## Exercise brief
Would you extract the whole listing below and retype it exactly?

## Data extract
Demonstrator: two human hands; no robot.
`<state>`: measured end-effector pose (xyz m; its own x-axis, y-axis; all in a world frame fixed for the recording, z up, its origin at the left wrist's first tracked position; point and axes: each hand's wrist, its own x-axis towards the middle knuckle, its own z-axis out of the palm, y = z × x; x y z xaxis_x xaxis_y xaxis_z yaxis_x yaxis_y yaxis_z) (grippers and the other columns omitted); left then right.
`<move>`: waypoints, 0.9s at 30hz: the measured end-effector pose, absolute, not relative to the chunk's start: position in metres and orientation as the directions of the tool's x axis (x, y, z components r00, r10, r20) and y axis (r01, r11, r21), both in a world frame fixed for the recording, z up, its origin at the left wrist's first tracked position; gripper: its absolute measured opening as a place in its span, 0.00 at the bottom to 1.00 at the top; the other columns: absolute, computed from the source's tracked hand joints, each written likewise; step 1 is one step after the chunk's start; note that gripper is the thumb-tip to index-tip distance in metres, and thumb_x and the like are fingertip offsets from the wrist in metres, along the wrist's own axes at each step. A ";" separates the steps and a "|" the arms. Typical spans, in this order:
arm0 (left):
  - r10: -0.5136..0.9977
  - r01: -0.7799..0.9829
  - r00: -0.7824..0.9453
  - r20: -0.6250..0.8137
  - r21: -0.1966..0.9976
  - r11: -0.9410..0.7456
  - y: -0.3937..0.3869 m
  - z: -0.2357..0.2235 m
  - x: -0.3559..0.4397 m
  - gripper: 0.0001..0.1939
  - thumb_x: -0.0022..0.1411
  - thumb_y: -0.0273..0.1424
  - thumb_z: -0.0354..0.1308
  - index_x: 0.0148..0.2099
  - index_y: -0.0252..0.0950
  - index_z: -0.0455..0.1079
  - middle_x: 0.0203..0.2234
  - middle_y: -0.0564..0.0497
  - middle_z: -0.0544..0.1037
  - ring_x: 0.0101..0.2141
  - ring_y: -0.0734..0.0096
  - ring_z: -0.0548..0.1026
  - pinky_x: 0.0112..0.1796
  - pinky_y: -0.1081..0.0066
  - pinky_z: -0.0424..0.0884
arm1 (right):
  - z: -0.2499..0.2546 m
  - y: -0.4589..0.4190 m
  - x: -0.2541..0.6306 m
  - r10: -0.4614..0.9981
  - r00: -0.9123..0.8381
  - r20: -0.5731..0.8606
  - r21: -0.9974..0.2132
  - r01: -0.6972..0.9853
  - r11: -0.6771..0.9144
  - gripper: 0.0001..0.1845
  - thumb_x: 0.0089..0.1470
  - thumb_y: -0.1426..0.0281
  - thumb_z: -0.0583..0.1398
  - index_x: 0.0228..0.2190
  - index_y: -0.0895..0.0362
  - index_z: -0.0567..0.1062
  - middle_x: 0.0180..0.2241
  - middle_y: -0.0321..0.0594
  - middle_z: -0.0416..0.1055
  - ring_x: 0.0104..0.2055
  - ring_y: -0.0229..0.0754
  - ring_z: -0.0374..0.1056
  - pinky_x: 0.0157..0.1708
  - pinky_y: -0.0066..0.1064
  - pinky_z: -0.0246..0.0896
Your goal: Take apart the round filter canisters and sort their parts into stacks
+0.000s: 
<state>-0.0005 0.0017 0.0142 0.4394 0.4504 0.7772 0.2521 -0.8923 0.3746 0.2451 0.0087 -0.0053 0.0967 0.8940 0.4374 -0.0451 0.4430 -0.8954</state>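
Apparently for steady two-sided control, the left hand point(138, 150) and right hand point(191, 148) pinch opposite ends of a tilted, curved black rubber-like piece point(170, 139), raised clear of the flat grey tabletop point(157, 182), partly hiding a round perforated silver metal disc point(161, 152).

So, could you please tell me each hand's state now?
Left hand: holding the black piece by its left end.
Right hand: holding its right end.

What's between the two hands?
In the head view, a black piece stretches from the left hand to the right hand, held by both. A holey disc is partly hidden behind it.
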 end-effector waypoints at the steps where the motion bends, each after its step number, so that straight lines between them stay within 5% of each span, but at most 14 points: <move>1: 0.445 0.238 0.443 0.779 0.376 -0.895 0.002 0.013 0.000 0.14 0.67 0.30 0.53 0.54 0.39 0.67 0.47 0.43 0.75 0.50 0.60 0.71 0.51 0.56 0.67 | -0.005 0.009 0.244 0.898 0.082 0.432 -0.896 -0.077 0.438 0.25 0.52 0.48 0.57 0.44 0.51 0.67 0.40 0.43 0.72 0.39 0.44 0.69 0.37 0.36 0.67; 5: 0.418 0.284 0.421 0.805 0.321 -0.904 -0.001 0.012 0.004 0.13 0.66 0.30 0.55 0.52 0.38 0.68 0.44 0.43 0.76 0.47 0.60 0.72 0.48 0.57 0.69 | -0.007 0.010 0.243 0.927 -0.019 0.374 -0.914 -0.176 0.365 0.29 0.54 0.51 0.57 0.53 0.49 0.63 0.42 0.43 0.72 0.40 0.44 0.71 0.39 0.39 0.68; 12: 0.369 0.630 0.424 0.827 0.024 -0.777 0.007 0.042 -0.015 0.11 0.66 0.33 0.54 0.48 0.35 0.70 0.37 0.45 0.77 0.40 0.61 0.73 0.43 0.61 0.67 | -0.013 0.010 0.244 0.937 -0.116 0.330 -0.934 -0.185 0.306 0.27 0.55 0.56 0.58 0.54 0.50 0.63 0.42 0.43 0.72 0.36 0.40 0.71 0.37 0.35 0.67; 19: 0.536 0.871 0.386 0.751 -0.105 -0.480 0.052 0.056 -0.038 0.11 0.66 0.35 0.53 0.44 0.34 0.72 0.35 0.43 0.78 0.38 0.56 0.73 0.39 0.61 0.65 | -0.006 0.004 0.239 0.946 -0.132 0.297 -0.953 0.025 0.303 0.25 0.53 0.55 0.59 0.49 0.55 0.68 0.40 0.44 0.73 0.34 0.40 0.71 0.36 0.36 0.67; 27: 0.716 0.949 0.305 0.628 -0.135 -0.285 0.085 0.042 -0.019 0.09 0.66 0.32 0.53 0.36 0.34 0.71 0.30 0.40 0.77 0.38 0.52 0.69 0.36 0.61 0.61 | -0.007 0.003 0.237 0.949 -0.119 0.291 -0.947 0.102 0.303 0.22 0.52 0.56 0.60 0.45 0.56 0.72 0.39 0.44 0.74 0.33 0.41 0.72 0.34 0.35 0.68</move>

## Result
Demonstrator: two human hands; no robot.
`<state>`: measured end-effector pose (xyz m; its own x-axis, y-axis; all in a world frame fixed for the recording, z up, its origin at the left wrist's first tracked position; point and axes: each hand's wrist, its own x-axis towards the middle knuckle, its own z-axis out of the palm, y = z × x; x y z xaxis_x xaxis_y xaxis_z yaxis_x yaxis_y yaxis_z) (grippers and the other columns omitted); left then right.
`<move>`: waypoints, 0.9s at 30hz: the measured end-effector pose, absolute, not relative to the chunk's start: position in metres and orientation as the directions of the tool's x axis (x, y, z components r00, r10, r20) and y axis (r01, r11, r21), both in a world frame fixed for the recording, z up, its origin at the left wrist's first tracked position; gripper: its absolute measured opening as a place in its span, 0.00 at the bottom to 1.00 at the top; the other columns: absolute, computed from the source's tracked hand joints, each written likewise; step 1 is one step after the chunk's start; note that gripper is the thumb-tip to index-tip distance in metres, and thumb_x and the like are fingertip offsets from the wrist in metres, along the wrist's own axes at each step. A ";" separates the steps and a "|" the arms. Typical spans, in this order:
arm0 (left):
  - r10: -0.5136..0.9977
  - r01: -0.7799..0.9829
  - r00: -0.7824..0.9453
  - r20: -0.6250..0.8137
  - r21: -0.1966..0.9976
  - r11: -0.9410..0.7456
  - y: -0.3937..0.3869 m
  - z: -0.2357..0.2235 m
  - x: -0.3559..0.4397 m
  - gripper: 0.0001..0.1939
  - thumb_x: -0.0022..0.1411
  - thumb_y: -0.0273..0.1424
  - thumb_z: -0.0354..0.1308
  - index_x: 0.0148..0.2099
  - index_y: -0.0252..0.0950
  - index_z: -0.0455..0.1079
  - middle_x: 0.0203..0.2234
  - middle_y: -0.0564..0.0497
  - middle_z: -0.0544..0.1037
  - ring_x: 0.0101..0.2141
  - ring_y: -0.0734..0.0096
  - ring_z: -0.0548..0.1026
  - pinky_x: 0.0112..0.1796
  - pinky_y: -0.1081..0.0066
  - pinky_z: -0.0424..0.0884
arm1 (right):
  - z: -0.2499..0.2546 m
  - y: -0.4589..0.4190 m
  - x: -0.2541..0.6306 m
  - r10: -0.4614..0.9981
  - r00: -0.9123..0.8381
  - r20: -0.5731..0.8606
  - r21: -0.9974..0.2132
  - r01: -0.6972..0.9853
  - r11: -0.6771..0.9144
  - gripper: 0.0001..0.1845
  - thumb_x: 0.0089..0.1470
  - thumb_y: -0.1426..0.0281
  - thumb_z: -0.0583..0.1398
  - index_x: 0.0228..0.2190
  - index_y: -0.0895..0.0362
  - index_z: -0.0567..0.1062
  - middle_x: 0.0180..0.2241
  - middle_y: -0.0321..0.0594
  - middle_z: -0.0416..0.1055
  - ring_x: 0.0104..0.2055
  - ring_y: -0.0229..0.0754
  - ring_z: -0.0374..0.1056
  - pinky_x: 0.0157..0.1708
  - pinky_y: -0.0066..0.1064
  - pinky_z: -0.0246..0.0896
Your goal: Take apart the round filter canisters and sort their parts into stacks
+0.000s: 
<state>-0.0005 0.0017 0.0142 0.4394 0.4504 0.7772 0.2521 -0.8923 0.3746 0.2451 0.0087 -0.0053 0.0967 0.8940 0.4374 -0.0451 0.4430 -0.8954</state>
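Apparently for steady two-sided control, the left hand point(138, 150) and right hand point(191, 148) pinch opposite ends of a tilted, curved black rubber-like piece point(170, 139), raised clear of the flat grey tabletop point(157, 182), partly hiding a round perforated silver metal disc point(161, 152).

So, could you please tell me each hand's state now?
Left hand: holding the black piece by its left end.
Right hand: holding its right end.

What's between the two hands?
In the head view, a black piece stretches from the left hand to the right hand, held by both. A holey disc is partly hidden behind it.
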 end-effector waypoints at the steps where the motion bends, each after its step number, so that straight lines between them stay within 5% of each span, but at most 14 points: <move>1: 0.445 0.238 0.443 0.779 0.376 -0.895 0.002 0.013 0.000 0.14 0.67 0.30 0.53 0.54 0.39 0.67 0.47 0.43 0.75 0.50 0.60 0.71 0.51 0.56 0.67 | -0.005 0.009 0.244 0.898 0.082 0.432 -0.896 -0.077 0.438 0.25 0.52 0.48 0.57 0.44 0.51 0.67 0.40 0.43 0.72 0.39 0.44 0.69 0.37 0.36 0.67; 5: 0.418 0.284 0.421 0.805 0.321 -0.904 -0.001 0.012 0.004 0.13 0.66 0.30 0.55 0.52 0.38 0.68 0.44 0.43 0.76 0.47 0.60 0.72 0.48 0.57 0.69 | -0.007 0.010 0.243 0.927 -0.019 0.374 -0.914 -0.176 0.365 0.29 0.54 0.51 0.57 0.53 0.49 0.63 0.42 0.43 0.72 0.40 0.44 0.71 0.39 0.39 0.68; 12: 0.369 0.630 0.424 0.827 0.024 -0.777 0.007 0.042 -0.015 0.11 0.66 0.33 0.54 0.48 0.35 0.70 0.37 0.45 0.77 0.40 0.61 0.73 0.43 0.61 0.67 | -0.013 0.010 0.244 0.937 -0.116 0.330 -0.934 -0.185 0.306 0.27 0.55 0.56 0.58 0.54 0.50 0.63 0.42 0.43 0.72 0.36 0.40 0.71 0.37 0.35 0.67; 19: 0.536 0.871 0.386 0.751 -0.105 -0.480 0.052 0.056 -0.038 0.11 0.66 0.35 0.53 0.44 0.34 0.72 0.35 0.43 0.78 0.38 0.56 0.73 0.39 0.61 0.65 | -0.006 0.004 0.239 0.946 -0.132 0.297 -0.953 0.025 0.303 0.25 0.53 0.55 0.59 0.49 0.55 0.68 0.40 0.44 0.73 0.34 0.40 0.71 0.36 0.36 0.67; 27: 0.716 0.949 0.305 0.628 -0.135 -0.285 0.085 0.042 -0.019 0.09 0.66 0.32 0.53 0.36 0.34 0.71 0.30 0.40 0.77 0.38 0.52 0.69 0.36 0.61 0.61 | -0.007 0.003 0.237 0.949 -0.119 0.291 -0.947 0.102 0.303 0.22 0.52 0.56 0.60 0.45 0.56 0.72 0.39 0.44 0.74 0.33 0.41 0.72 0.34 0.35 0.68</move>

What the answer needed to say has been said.